E’ stata una delle battaglia in cui si è speso di più, fin da pochi mesi dopo la sua elezione a presidente degli Usa: fuori le persone trans dall’esercito. E alla fine ha vinto lui, Donald Trump. Almeno per il momento.
Con 5 voti favorevoli e 4 contrari (i 4 giudici liberali), la Corte Suprema degli Stati Uniti ha stabilito che la decisione del presidente Donald Trump di vietare alle persone trans di arruolarsi nell’esercito va rispettata.
Il voto è arrivato ieri, 22 gennaio 2019, secondo quanto riferisce la BBC.
Trump aveva stabilito che “alle persone transgender che richiedono o hanno avviato la transizione di genere” deve essere impedito di accedere al servizio militare.
“Dopo aver consultato i miei generali e gli esperti militari, vi informo che il governo degli Stati Uniti non accetterà né permetterà agli individui transessuali di servire in nessuna delle forze armate statunitensi”, aveva twittato Trump nel 2017.
“Il nostro settore militare deve concentrarsi su vittorie decisive e schiaccianti e non può essere gravato dagli enormi costi medici e dal disordine che comporterebbe avere dei transessuali nelle forze armate” aveva aggiunto.

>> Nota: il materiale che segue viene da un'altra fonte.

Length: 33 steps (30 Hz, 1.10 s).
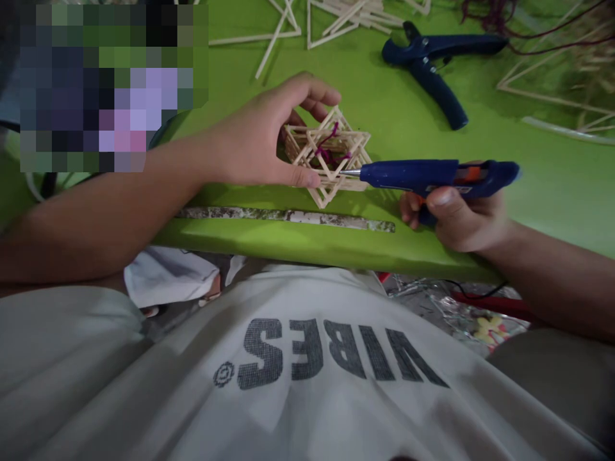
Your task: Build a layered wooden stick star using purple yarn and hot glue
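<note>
My left hand (283, 131) is closed around the left side of a star-shaped frame of thin wooden sticks (331, 186). Its thumb lies along the near edge and the other fingers curl over the far side. Purple yarn (327, 155) is knotted inside the frame. In my right hand (461, 214) is a blue glue gun (408, 174) with an orange part, gripped by its handle. The metal nozzle points left, and its tip is at the right part of the stick frame; I cannot tell whether it touches. Both hands are above the green tabletop.
Blue cutters (432, 64) lie beyond the glue gun. Loose sticks and stick triangles (353, 16) are at the back. More sticks, dark red yarn and a translucent glue stick (567, 130) lie at the right. A speckled strip (288, 216) runs along the near table edge.
</note>
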Available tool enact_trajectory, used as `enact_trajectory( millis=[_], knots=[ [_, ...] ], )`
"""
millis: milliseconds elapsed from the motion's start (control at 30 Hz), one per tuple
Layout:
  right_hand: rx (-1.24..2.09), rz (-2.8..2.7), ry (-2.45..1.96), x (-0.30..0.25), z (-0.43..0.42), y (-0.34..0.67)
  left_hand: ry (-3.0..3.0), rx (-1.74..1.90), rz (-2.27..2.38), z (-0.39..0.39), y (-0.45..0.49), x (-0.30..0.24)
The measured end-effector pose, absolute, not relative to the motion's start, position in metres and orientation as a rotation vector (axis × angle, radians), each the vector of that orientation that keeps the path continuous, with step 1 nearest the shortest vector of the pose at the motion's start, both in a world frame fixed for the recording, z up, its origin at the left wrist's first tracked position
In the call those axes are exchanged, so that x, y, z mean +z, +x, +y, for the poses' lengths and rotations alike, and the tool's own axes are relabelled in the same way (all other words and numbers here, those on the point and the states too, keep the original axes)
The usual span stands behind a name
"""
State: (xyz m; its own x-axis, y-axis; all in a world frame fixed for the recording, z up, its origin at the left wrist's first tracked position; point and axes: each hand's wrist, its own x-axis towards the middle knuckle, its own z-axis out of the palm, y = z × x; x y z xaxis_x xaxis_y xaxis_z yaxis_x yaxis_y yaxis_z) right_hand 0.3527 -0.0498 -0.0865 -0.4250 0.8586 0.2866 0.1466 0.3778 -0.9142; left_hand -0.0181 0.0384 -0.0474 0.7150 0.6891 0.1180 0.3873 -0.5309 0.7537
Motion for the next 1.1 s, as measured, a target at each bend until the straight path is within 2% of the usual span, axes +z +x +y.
enact_trajectory(
  millis=[633,1100],
  knots=[
    [1.132,-1.738,-0.928,-0.08,-0.054,0.347,2.212,0.547,0.794,0.042,-0.019,-0.053],
    [1.107,-1.752,-0.775,-0.083,-0.049,0.35,2.213,0.446,0.888,0.036,-0.018,-0.044]
  ],
)
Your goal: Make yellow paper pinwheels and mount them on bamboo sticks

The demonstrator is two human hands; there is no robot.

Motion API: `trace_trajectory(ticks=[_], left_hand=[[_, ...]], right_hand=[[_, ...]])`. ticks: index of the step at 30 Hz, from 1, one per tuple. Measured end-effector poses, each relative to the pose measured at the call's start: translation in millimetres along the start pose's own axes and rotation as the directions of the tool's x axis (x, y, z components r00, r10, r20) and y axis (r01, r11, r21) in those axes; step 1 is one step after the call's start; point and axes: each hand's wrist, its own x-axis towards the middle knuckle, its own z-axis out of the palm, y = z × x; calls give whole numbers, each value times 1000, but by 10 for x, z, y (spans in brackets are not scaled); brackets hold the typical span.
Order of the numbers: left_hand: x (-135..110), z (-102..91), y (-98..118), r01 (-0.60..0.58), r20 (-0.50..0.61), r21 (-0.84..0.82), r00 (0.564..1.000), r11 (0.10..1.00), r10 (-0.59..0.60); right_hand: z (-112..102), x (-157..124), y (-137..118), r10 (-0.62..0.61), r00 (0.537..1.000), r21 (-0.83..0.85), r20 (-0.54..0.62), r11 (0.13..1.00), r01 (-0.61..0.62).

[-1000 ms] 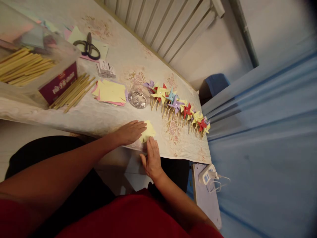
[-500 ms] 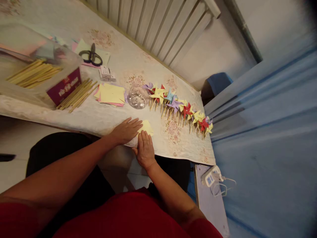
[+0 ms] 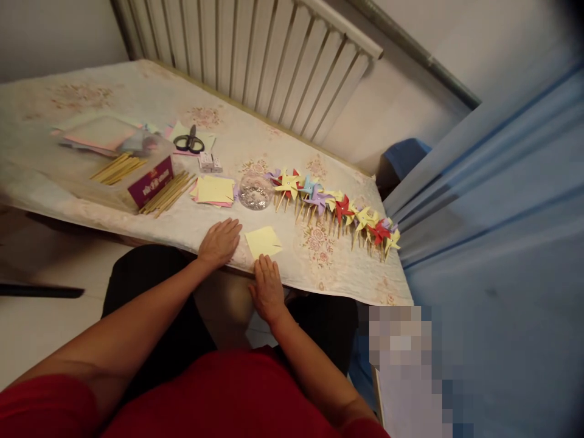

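A yellow paper square [image 3: 263,241] with a small slit at its right corner lies flat near the table's front edge. My right hand [image 3: 268,285] rests with fingers stretched out, its fingertips at the square's lower edge. Left of the paper, my left hand [image 3: 220,242] lies flat on the tablecloth, apart from the sheet and holding nothing. Just beyond the hands are a stack of coloured paper squares [image 3: 215,190], yellow on top, and a clear round dish [image 3: 255,196] of small shiny pieces. Finished-looking paper pinwheels [image 3: 343,208] on sticks stretch in a row to the right.
On the left, a clear plastic box [image 3: 109,193] holds sticks, with a bundle of sticks [image 3: 168,193] beside it. Black-handled scissors [image 3: 188,142] lie on paper behind small white boxes [image 3: 210,162]. A radiator [image 3: 255,61] and a blue curtain [image 3: 493,255] border the table [image 3: 360,286].
My left hand has slid left off the yellow paper, uncovering it. My right hand has drawn back slightly to its lower edge. The view has shifted, showing more of the table's left.
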Motion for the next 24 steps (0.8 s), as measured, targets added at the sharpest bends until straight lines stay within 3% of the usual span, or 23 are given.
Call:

La decisione della Corte non rappresenta un obbligo, ma permette ai vertici delle forze armate di adottare politiche restrittive ed escludenti.
Sebbene non ci siano dati ufficiali, si stima che in questo momento ci siano circa 10.790 persone trans nell’esercito statunitense.
Il divieto non si applicherebbe, però, alle persone già arruolate o a coloro che vogliono farlo “con il loro sesso biologico”. Una violazione del diritto di autodeterminazione delle persone trans, oltre che la premessa per un prevedibile inasprirsi della condizione di chi è già nelle forze armate.
Ma secondo il segretario della Difesa, Jim Mattis, “per sua natura, il servizio militare richiede sacrificio” e coloro che si arruolano “volontariamente accettano limitazioni alle loro libertà personali”.
La battaglia, però, continua. Il voto della Corte, come detto prima, non è vincolante, ma è solo un passaggio procedurale.
L’amministrazione Trump aveva anche fatto ricorso alla Corte Suprema per una sentenza vera e propria sul caso, ma la Corte ha rifiutato di emetterla.